Wednesday, 19 December 2007

Story: Dr Edith Bulbring

Dr Edith Bulbring
German part-Jewish (Mischiling) doctor, Berlin

I qualified as a doctor in 1928 and had a position in the Virchow Krankenhus (hospital) in Berlin at the time when Hitler came to power. There was a well-known Jewish professor there, Dr Friedmann. He was n expert on infectious diseases. After 1933 Dr Friedmann and his Jewish staff were dismissed. I was the only one left because I wasn't fully Jewish. I was in charge of 300 beds and perhaps 30 turnovers a day. So the conditions in this hospital were now quite unimaginable.

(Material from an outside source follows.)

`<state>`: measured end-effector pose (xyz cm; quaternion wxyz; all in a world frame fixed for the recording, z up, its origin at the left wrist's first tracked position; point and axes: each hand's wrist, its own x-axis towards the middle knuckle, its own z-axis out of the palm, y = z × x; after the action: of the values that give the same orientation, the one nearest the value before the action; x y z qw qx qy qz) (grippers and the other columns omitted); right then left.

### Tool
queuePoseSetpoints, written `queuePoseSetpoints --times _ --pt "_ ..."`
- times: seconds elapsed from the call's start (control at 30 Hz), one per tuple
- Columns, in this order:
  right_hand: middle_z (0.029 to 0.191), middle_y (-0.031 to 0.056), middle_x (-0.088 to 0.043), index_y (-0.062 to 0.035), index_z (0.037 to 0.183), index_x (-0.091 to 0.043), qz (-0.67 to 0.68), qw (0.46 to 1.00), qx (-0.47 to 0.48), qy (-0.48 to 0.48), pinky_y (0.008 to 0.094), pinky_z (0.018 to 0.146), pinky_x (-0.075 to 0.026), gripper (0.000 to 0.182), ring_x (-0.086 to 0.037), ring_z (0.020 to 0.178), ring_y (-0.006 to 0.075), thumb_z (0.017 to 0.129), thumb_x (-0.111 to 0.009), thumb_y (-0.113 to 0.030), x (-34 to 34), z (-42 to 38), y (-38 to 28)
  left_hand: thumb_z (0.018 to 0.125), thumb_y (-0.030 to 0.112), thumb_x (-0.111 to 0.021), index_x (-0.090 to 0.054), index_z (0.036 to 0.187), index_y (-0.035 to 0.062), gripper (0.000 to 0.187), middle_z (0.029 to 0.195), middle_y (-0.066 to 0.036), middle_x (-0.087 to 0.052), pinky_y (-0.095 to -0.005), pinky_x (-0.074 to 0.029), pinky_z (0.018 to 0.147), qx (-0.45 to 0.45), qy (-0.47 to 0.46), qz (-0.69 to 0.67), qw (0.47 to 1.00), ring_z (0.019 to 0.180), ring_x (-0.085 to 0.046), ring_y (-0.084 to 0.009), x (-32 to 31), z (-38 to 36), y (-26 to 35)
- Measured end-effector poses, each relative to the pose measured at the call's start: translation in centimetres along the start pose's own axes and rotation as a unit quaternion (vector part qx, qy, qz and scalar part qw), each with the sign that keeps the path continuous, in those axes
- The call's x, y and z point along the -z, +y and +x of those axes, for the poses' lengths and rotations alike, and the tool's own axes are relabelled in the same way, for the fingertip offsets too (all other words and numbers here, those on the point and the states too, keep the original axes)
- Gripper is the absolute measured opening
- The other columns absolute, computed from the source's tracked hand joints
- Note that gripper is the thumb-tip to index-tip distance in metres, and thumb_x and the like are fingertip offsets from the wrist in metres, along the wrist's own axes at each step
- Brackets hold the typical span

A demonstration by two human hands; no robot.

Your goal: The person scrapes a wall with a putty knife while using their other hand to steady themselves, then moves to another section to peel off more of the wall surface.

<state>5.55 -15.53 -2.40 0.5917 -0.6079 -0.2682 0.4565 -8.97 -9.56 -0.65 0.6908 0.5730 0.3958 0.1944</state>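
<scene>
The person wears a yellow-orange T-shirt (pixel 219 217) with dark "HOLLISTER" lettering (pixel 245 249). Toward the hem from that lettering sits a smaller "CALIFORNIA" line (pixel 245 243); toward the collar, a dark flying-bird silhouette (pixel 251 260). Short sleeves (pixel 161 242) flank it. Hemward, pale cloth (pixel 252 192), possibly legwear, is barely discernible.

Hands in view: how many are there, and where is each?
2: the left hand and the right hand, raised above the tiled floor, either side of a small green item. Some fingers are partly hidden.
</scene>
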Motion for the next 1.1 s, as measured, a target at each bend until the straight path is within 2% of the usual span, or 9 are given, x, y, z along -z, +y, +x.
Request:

At that time there was a very severe diphtheria epidemic; one of the children got to the stage where his throat was blocked by a diphtheria membrane and needed a tracheotomy. We were told there was no doctor left to do this. The nurse asked me if I had ever done this operation. I said. 'No, but have you ever assisted in such an operation?'

'Oh, many times,' she said.
'Well then, that's fine, we'll do it. I know how it's done.'
And I did it and the boy got better. I was very pleased. The telephone rang when I got back to my room: would I please come to the administration. The administrator said, 'Miss Bulbring, we gather from your questionnaire that you are of part-Jewish origin. Therefore we no longer have any use for your services.'

There were no other doctors left in that hospital.